You are not permitted to download, save or email this image. Visit image gallery to purchase the image.
The 14-year-old from Rangiora was 22-months-old when the crash occurred, leaving her critically injured with a serious spinal injury, bruised heart and a broken clavicle. She spent 6½ weeks in intensive care at Auckland's Starship Hospital, four more weeks in Christchurch Hospital after that, and has had multiple surgeries over the years since then.
The crash left her with what is termed incomplete tetraplegia.
Earlier this month, Ava showed what she is made of by delivering a knockout performance on stage in the Rangiora Town Hall with other Hartley School of Performing Arts (HSPA) students during the North Canterbury Wearable Arts show.

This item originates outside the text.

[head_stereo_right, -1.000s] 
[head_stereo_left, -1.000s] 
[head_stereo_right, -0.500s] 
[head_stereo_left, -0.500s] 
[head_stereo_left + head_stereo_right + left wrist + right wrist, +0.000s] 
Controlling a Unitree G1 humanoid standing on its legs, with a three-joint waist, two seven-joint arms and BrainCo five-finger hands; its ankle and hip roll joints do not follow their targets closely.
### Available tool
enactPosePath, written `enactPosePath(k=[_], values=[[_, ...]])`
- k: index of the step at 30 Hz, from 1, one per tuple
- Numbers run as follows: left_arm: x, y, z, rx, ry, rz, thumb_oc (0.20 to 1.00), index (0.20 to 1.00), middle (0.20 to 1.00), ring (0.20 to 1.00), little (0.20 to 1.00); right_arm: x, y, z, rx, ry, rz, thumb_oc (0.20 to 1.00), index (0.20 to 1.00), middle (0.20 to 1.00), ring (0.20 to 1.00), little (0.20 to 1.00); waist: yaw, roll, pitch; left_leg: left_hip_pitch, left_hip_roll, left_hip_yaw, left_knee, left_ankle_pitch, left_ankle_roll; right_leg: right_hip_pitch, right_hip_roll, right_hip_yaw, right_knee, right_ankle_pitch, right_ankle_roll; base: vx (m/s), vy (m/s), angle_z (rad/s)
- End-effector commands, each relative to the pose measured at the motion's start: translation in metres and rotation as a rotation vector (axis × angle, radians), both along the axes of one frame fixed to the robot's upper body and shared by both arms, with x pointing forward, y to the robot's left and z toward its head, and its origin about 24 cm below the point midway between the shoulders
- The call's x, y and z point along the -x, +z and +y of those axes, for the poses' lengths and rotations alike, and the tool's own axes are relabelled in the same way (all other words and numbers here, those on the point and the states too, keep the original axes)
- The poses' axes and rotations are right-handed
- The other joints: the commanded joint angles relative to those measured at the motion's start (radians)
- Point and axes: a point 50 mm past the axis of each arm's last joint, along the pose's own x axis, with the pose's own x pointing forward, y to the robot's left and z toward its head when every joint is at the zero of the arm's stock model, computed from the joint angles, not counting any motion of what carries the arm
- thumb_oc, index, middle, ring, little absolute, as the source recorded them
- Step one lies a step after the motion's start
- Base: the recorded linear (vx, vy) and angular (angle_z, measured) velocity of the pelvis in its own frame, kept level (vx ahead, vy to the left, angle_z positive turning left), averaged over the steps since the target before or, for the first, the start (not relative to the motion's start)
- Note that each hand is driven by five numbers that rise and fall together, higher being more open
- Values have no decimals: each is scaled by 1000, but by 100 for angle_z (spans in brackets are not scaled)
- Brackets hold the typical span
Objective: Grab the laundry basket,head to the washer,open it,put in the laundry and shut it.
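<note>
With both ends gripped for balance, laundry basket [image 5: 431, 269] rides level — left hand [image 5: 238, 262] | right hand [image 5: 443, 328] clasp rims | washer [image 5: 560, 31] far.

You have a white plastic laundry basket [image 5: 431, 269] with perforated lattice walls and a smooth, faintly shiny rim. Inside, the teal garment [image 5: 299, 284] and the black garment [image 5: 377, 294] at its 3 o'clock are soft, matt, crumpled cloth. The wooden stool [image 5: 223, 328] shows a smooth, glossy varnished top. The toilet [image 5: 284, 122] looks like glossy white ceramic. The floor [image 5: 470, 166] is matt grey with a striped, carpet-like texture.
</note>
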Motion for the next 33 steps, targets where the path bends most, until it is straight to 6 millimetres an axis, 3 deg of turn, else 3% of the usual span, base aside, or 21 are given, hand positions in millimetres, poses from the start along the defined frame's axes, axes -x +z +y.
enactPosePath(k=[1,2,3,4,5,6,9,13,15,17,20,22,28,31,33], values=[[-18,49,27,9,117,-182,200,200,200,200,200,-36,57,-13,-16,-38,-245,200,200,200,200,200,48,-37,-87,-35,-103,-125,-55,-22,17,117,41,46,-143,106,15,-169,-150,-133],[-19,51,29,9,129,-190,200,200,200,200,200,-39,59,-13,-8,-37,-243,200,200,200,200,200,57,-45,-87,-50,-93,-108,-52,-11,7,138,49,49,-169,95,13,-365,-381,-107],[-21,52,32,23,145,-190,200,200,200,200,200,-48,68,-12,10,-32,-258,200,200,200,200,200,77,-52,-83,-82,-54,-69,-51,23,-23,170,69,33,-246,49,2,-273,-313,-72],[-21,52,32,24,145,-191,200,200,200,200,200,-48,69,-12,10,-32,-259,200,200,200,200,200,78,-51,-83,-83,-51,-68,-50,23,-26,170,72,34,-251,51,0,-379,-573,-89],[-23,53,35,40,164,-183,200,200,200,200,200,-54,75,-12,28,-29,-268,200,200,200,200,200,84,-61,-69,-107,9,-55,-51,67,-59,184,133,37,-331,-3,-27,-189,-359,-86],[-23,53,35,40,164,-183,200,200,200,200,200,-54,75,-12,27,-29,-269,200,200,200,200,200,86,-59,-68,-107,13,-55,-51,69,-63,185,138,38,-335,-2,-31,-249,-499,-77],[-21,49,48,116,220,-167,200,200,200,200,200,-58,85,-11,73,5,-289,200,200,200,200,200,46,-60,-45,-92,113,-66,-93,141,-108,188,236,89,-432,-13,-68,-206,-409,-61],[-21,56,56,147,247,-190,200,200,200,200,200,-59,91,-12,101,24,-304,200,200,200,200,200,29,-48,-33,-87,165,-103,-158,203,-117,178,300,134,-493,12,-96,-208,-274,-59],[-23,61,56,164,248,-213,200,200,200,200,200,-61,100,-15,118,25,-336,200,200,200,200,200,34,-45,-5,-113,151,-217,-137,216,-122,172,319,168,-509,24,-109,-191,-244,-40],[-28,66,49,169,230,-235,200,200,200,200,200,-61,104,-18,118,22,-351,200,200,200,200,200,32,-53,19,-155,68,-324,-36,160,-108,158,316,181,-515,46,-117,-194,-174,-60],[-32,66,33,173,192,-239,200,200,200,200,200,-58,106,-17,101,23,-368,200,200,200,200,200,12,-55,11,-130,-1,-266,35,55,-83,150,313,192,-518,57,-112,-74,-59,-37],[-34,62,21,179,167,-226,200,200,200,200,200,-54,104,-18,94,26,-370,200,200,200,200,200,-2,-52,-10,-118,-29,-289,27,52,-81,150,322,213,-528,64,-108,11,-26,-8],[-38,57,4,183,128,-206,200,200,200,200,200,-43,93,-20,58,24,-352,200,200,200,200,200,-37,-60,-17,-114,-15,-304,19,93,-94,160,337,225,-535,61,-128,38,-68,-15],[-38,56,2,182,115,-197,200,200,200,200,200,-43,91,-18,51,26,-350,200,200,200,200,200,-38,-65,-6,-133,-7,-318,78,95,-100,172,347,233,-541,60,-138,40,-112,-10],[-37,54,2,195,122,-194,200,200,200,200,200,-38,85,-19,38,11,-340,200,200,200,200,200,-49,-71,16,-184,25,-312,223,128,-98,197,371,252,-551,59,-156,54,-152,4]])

The Rangiora New Life School pupil is comfortable in the limelight, something she has grown accustomed to because of the countless medical procedures she has had since the car crash.
''All the focus has been on me,'' she says. ''I quite like being the centre of attention and on stage I get to be someone I am not. I forget my disability.'' Ava is a natural on stage and she hopes her performance will inspire other people in a wheelchair to do whatever they want to and not let their disability stop them.
Ava's mum, Nikki Hurst, says her daughter loves the theatre.
''She is in her element on stage and auditions for everything. She has a lot of energy and doesn't let her disability hold her back. She is pretty cool.'' Nikki says there is no reason disabled people cannot achieve what able-bodied people can.
''It just takes certain people to think a little bit outside the square sometimes to achieve that,'' she says.
''Dale (Hartley at HSPA) has been great at doing that.''
Ava did all her own makeup for the show. She hopes to become a makeup artist and eventually own her own make-up business.
She intends to study for a Bachelor of Product Design and a Bachelor of Business at Canterbury University to help achieve those goals.